* _Assignment_: Retype precisely the section of the data that starts at the line containing "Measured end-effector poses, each" and runs to its final line, ends included.

* _The data_:
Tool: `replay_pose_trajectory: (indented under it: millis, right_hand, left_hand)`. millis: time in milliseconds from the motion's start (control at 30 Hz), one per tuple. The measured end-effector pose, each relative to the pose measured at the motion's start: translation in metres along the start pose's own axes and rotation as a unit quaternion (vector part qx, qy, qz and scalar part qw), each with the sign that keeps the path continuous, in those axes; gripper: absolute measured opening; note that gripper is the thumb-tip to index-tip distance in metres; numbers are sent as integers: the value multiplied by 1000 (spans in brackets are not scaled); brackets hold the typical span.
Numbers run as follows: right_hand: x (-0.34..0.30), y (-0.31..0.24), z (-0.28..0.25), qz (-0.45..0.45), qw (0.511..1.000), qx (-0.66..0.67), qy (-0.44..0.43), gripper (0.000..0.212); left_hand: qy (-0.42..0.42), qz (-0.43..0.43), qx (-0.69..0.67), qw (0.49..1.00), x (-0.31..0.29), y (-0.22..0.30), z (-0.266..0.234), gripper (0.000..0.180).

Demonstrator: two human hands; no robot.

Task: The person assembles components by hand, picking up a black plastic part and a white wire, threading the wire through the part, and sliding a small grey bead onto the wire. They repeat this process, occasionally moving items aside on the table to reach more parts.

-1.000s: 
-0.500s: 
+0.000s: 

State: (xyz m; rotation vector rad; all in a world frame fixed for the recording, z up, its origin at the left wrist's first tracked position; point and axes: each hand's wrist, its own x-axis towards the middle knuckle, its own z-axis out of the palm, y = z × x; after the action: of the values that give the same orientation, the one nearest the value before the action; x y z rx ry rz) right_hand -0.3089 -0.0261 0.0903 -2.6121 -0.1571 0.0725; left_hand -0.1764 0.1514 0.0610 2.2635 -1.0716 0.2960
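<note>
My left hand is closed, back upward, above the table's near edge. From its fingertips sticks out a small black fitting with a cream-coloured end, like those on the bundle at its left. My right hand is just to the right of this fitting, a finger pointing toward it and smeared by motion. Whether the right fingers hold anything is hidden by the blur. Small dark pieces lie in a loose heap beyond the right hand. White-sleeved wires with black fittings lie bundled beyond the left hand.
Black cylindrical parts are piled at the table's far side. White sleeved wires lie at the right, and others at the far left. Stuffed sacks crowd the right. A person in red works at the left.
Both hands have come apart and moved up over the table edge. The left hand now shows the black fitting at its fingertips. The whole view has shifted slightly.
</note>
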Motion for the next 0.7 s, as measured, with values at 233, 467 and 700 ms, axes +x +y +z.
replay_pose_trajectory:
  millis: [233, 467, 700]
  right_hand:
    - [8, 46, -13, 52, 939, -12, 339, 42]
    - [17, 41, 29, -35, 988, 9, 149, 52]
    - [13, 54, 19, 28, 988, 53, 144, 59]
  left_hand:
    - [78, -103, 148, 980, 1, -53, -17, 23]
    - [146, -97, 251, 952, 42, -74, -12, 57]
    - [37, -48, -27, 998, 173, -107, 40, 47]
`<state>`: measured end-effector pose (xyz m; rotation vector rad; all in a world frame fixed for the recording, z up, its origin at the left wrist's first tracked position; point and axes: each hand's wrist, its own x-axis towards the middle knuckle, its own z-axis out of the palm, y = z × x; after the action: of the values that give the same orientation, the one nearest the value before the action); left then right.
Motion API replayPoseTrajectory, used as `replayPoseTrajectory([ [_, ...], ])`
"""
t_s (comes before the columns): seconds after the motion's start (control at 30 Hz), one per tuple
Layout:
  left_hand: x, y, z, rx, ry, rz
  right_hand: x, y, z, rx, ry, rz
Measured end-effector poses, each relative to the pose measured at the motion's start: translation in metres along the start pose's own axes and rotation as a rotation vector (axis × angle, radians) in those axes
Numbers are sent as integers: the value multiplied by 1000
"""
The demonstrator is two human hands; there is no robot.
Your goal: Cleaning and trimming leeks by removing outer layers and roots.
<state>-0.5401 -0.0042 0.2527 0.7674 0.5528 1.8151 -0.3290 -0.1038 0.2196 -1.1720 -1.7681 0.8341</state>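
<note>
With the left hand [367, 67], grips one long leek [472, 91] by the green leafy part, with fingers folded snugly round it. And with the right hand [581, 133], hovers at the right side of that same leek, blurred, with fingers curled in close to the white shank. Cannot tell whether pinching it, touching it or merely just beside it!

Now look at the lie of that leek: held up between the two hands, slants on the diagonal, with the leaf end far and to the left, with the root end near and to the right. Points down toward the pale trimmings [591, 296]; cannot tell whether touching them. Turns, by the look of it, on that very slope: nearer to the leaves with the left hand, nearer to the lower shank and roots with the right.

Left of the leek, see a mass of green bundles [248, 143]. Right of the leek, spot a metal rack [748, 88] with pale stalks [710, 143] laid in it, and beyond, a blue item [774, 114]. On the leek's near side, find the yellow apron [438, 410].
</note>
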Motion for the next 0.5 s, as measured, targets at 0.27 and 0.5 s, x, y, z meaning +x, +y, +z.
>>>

* _Answer to this problem_:
Measured end-effector poses, each relative to the pose measured at the motion's start: translation in metres along the start pose's own axes and rotation as a rotation vector (axis × angle, radians) in those axes
Numbers are sent as integers: the value multiplied by 1000
"""
The demonstrator is two human hands; there is no robot.
Your goal: Cleaning and trimming leeks by removing outer layers and roots.
<state>-0.5401 -0.0042 0.2527 0.7674 0.5528 1.8151 -0.3290 -0.1038 0.2196 -1.1720 -1.7681 0.8341</state>
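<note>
With the left hand [367, 67], grips one long leek [472, 91] by the green leafy part, with fingers folded snugly round it. And with the right hand [581, 133], hovers at the right side of that same leek, blurred, with fingers curled in close to the white shank. Cannot tell whether pinching it, touching it or merely just beside it!

Now look at the lie of that leek: held up between the two hands, slants on the diagonal, with the leaf end far and to the left, with the root end near and to the right. Points down toward the pale trimmings [591, 296]; cannot tell whether touching them. Turns, by the look of it, on that very slope: nearer to the leaves with the left hand, nearer to the lower shank and roots with the right.

Left of the leek, see a mass of green bundles [248, 143]. Right of the leek, spot a metal rack [748, 88] with pale stalks [710, 143] laid in it, and beyond, a blue item [774, 114]. On the leek's near side, find the yellow apron [438, 410].
</note>
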Motion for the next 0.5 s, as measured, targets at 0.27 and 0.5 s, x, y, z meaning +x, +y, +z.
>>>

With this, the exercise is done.